Posted 06 March 2004 - 08:31 AM
We are trying to ligate a 1.5 kb archeal ORF into pET42 vectors from SalI and SacI sites. The positive transformation control is fine, we get many colonies. However, varying the ATP concentration, playing around with the vector/insert ratio did not help. No single colony. We are using HB101 as it has high transformation efficiency. We do the ligations with Promega enzyme with its own buffers and with our own home-made buffers to vary ATP concentrations. We do it at +4 C and ovn. We will try some time course but running the gels in the agarose gel, we do not observe a degradation pattern.
SacI and SalI are similar in their cut sites. SacI is GAGCTC and
SalI is GTCGAC. We are wondering if some strange base-pairing is occuring or so. We havent tried alkaline phosphatase yet.

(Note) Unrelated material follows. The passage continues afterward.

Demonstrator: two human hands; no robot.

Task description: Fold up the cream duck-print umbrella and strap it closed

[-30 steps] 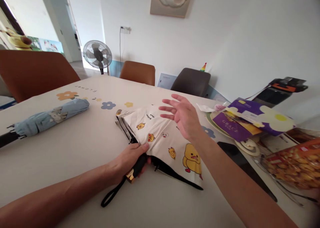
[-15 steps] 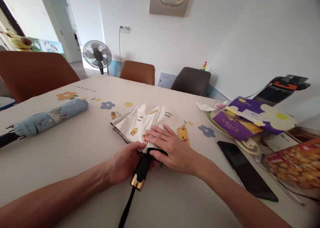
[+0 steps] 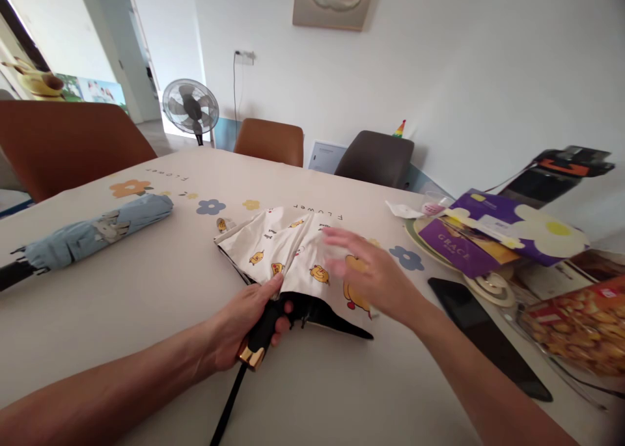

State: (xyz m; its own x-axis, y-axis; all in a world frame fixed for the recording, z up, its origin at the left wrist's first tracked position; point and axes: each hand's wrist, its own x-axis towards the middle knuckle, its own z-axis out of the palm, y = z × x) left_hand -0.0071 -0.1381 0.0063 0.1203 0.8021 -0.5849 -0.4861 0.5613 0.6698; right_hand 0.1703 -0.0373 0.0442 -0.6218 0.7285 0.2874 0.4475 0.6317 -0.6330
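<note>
A cream umbrella (image 3: 297,254) with yellow duck prints lies loosely folded on the table, its black and gold handle (image 3: 258,342) pointing toward me. My left hand (image 3: 254,319) is closed around the top of the handle, thumb pressed on the fabric's gathered edge. Over the umbrella's right side hovers my right hand (image 3: 374,273), blurred, with fingers stretched out and holding nothing; whether it touches the cloth I cannot tell. One panel spreads out on the right, showing its black underside. A black strap (image 3: 229,400) hangs from the handle's end.
A folded blue umbrella (image 3: 102,231) lies at the left. On the right are a dark phone (image 3: 488,335), a purple box (image 3: 469,241) on a plate, and a snack bag (image 3: 581,322). Chairs (image 3: 271,141) and a fan (image 3: 191,107) stand beyond the printed tablecloth (image 3: 161,342).
My right hand has lifted and moved right, off the umbrella's folds. The right panel has spread out, baring its black underside. My left hand and the handle have shifted slightly left.
</note>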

Does anybody have any suggestions? Have you come across such persistent ligation problems?
Posted 07 March 2004 - 02:44 AM
Posted 07 March 2004 - 03:17 PM
Just wondering how you obtained you 1.5 kb orf, cut from another vector or from PCR and how you prepared your vector.
We cut our ORF from another vector. we both cut our insert and vector with SacI and SalI, we did the restriction seperately. First, we cut with SacI and run on LMP agarose and isolate samples and later we cut with SalI and run on gel again and isolate it from the gel. Then set up several ligation as I have told.